# DiaParser
**Direct Attentive Dependency Parser**

In [1]:
from diaparser.parsers import Parser

### Create a parser
Load a pretrained model for English, named `en_ewt.electra-base`, i.e. a parser trained on the English EWT treebank, using the transformner model `electra-base-disciminator`.

The model will be downloaded anc cached locally for further use.

In [2]:
parser = Parser.load('en_ewt.electra-base')

Using bos_token, but it is not set yet.
Using eos_token, but it is not set yet.


You may parse plain text, by telling the language used: 

In [3]:
dataset = parser.predict('She enjoys playing tennis.', text='en')

`dataset` is an instance of `diaparser.utils.Dataset` containing the predicted syntactic trees.

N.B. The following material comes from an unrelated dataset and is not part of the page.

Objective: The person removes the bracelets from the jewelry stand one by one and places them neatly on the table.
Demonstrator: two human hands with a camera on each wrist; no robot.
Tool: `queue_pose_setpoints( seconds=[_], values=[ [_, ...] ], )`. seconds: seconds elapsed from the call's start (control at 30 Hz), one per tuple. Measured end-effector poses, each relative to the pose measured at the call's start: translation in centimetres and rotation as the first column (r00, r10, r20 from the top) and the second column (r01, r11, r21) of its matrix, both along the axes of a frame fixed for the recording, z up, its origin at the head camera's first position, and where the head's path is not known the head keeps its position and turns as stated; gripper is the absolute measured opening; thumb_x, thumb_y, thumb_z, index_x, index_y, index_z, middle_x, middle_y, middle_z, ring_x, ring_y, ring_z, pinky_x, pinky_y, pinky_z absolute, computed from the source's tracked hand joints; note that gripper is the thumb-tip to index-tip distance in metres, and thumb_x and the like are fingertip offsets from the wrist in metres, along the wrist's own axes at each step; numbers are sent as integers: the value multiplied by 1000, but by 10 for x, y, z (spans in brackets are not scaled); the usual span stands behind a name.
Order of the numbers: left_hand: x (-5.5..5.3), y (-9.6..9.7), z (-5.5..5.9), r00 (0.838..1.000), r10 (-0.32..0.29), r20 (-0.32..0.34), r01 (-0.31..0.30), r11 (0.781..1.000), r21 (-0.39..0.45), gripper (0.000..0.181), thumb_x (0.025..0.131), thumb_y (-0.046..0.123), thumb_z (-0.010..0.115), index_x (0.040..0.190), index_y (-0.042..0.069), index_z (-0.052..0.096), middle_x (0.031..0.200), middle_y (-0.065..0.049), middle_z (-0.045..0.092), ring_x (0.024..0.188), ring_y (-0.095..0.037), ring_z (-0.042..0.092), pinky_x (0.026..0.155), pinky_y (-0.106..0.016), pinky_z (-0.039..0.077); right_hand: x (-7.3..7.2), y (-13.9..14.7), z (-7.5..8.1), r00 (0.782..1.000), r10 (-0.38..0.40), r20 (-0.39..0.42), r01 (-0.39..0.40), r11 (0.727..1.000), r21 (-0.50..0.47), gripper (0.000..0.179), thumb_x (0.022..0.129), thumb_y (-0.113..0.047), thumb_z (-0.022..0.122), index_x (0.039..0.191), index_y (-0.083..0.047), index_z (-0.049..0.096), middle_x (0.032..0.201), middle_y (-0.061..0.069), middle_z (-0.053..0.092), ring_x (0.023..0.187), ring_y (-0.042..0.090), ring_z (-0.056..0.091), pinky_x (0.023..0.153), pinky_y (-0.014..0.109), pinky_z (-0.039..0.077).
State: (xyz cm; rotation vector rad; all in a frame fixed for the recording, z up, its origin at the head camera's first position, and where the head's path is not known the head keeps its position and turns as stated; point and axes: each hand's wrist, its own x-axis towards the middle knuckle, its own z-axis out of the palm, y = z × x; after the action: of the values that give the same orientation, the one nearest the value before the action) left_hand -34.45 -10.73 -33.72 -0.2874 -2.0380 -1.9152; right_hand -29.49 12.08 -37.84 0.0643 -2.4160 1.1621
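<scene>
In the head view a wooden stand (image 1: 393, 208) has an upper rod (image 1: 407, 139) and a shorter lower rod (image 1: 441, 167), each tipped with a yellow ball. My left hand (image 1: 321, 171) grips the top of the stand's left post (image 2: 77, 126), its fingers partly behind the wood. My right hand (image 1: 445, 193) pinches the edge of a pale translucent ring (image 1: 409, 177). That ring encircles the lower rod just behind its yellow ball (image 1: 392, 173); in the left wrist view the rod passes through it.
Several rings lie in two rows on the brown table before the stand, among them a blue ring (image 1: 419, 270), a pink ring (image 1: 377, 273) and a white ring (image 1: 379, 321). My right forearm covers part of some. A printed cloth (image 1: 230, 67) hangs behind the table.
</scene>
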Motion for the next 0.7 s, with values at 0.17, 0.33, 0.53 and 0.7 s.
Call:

Let's look at the first one:

In [4]:
dataset.sentences[0]

# sent_id = 1
# text = She enjoys playing tennis.
1	She	_	_	_	_	2	nsubj	_	_
2	enjoys	_	_	_	_	0	root	_	_
3	playing	_	_	_	_	2	xcomp	_	_
4	tennis	_	_	_	_	3	obj	_	_
5	.	_	_	_	_	2	punct	_	_

## Display parse tree

In [5]:
from spacy import displacy

In [6]:
sent = dataset.sentences[0]
displacy.render(sent.to_json(), style='dep', manual=True, options={'compact': True, 'distance': 120, 'word_spacing': 20})

## Parse from tokenized text

Or you can provide tokenized text, as weel ask to see the estimated probabiity for each predicted arc:

In [8]:
dataset = parser.predict(['She', 'enjoys', 'playing', 'tennis', '.'], prob=True)

You may then look at individual fields of the tokens in a sentence and the probability of their arcs.

In [9]:
import torch
print(f"arcs:  {dataset.arcs[0]}\n"
      f"rels:  {dataset.rels[0]}\n"
      f"probs: {dataset.probs[0].gather(1,torch.tensor(dataset.arcs[0]).unsqueeze(1)).squeeze(-1)}")

arcs:  [2, 0, 2, 3, 2]
rels:  ['nsubj', 'root', 'xcomp', 'obj', 'punct']
probs: tensor([1.0000, 1.0000, 1.0000, 1.0000, 0.9999])